Given the sample queries below (for simplified examples only)
DECLARE @DT int; SET @DT=20110717; -- yes this is an INT WITH LargeData AS ( SELECT * -- This is a MASSIVE table indexed on dt field FROM mydata WHERE dt=@DT ), Ordered AS ( SELECT TOP 10 * , ROW_NUMBER() OVER (ORDER BY valuefield DESC) AS Rank_Number FROM LargeData ) SELECT * FROM Ordered
and...
DECLARE @DT int; SET @DT=20110717; BEGIN TRY DROP TABLE
Both give the same results, which are a limited and ranked list of values from a list based on these fields.

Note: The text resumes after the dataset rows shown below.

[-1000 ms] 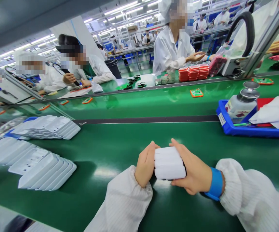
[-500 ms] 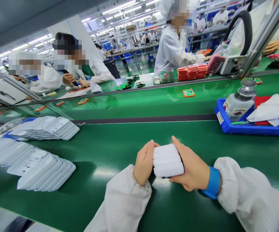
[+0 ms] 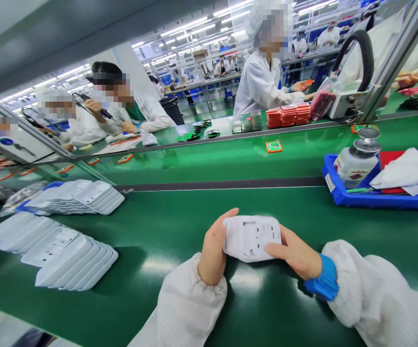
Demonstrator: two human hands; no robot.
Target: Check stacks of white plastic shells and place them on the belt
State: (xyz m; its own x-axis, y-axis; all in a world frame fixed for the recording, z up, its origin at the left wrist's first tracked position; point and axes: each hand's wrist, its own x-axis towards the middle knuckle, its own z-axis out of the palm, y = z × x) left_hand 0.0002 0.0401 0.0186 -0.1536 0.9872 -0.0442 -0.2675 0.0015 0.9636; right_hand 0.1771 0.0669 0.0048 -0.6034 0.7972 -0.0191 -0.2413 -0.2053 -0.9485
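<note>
Above the green bench, a white plastic housing point(image 3: 250, 236) is held with its slotted face towards me, slightly tilted. My left hand point(image 3: 214, 248) closes on its left edge, thumb upward, the other fingers mostly hidden behind. On the other side, my right hand point(image 3: 297, 253) pinches the right edge, its thumb lying across the face. Whether more pieces sit behind this one is hidden. Similar white housings lean in overlapping rows on the left of the bench, a near row point(image 3: 78, 260) and a far row point(image 3: 82, 195).
At the right stands a blue tray point(image 3: 382, 200) with a solvent bottle point(image 3: 355, 166) and white cloths point(image 3: 407, 168). Beyond a dark rail, orange-framed circuit boards point(image 3: 274, 146) lie on a green belt. Co-workers sit across it, near red stacked parts point(image 3: 288, 115).
Both hands have turned the white housing: edges of a stack-like white block faced me before, and a flat slotted face does now. My right thumb has moved onto that face. The view shifted slightly.
</note>
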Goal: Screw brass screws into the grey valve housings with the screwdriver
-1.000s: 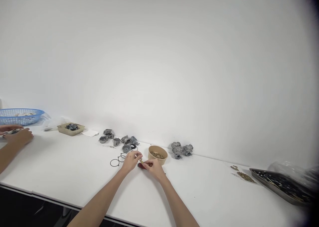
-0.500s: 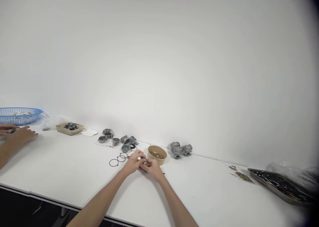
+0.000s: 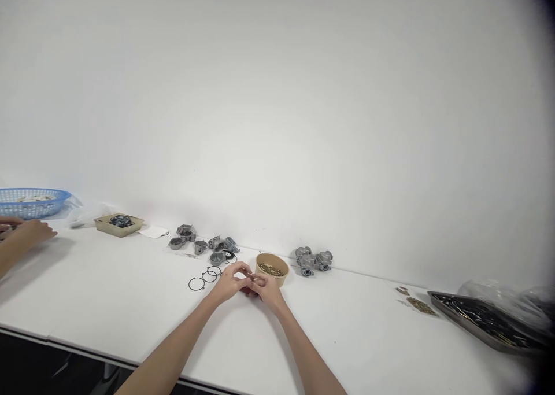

When these queries become much more complex (many other tables, many criteria, several levels of "with" the alaises table, etc.), the lower query executes MUCH faster than the upper one. Sometimes in the order of 20x-100x faster.
Question...
Is there some kind of HINT query or another SQL parameter that would prompt SQL Server to perform the same optimization automatically, or other formats of this that would include a cleaner aproach (trying to save the format as much as query 1 as much as possible)?
Please note that “ranking” or secondary queries is just fluff for this example, the actual operations performed do not really matter much.
This is what I was hoping for (or similar, but the idea is clear, hopefully). Remember that this request below does not work.
DECLARE @DT int; SET @DT=20110717; WITH LargeData AS ( SELECT *
EDIT: Important follow-up information!
If in your additional request you add
TOP 999999999 -- improves speed dramatically
Your query will behave similarly to using the temporary table in the previous query. I found that runtime improved almost exactly the same way. WHICH FAR SIMPLIER, then using a temporary table and basically I searched.
but
TOP 100 PERCENT -- does NOT improve speed
NOT executed in the same way (you should use the static style Number TOP 999999999)
Explanation:
From what I can say from the actual plan for executing the request in both formats (the original with the usual CTE and one with each subquery with TOP 99999999)
A regular query joins everything together, as if all the tables were in one massive query, which is what it is. Filtering criteria apply almost to join points in the plan, which means that many more rows are evaluated and merged all at once.
In the version with TOP 999999999, the actual execution plan clearly separates the auxiliary requests from the main request in order to apply the action of the TOP operators, thereby forcing the creation of an auxiliary request in the bitmap memory, which is then connected to the main request. This, apparently, really does exactly what I wanted, and in fact it can be even more efficient, since servers with large amounts of RAM will be able to execute the request completely in MEMORY without any disk I / O. In my case, we have 280 GB of RAM, so much more then we could really use.